Final Pr. ID: Poster #: CR-046
Pectus excavatum is a deformity that affects 1-in-1000 children and causes 80% of all chest wall abnormalities. Although usually mild at a young age, it rapidly progresses during puberty requiring dedicated interval monitoring to assess the need for surgical intervention. This sudden acceleration is not without a physiological and psychological impact. Prior to surgery, the patient’s cardiopulmonary status is assessed. In addition, the patient’s psychological welfare should be monitored, given the known link of pectus excavatum with poor body image and social isolation.
The Haller Index is the standard measurement to assess the severity of the pectus deformity. A calculated index of > 3.25 is a generally accepted marker of disease and the need for surgical correction. This number represents a ratio between the distance from the posterior sternum to the anterior spine and the widest transverse diameter of the chest wall.
There has been an evolution of treatment strategies since this deformity was first recognized.
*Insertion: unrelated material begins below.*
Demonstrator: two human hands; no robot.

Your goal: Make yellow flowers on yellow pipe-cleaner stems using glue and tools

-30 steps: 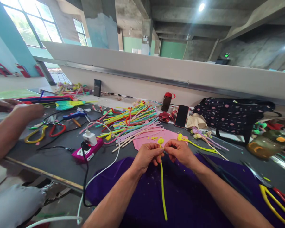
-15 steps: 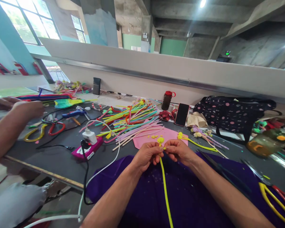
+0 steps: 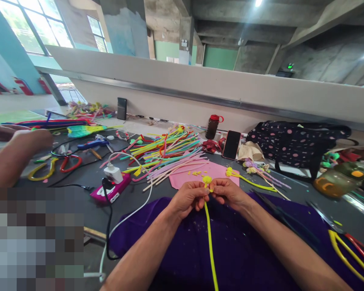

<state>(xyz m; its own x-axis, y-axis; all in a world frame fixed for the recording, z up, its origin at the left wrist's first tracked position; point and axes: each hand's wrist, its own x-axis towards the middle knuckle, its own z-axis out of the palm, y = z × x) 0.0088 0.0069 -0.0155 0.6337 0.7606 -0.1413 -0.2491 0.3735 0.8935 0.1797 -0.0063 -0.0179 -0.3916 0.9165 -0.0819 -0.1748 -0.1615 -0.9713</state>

In the 16th century medical management consisted of fresh air and breathing exercises; in the early 20th century, treatment swung to the other end of the spectrum with radical surgery involving excision of the anterior chest wall. Since then, surgical procedures have advanced to the current minimally invasive standard of care that incorporates the malleability of the chest wall using reconfiguration and bracing. Bilateral chest wall incisions are made and a subcutaneous substernal tunnel is created. With this procedure in mind, the pre-pubertal patients (11-14yrs) are the optimal age for surgical correction – providing the opportunity for the quickest recovery and excellent results.
This clinical case report is a unique look into the progression of pectus excavaum. The diagnosis was made by a radiologist through sequential abdominal CT scans performed to evaluate for recurrent disease for her Stage II Wilms Tumor. She was subsequently referred to a pediatric surgeon at the age of 12 for surveillance monitoring. Over the course of two years (2007-2009) the patient received biannually thoracic CT scans with progressively larger Haller Indices. Given the widening index and a new presentation of shortness of breath at the age of 14, the Nuss procedure was performed with an immediate improvement to the deformity. The bar remained in place for two years, and was successfully removed with only a mild pectus deformity remaining.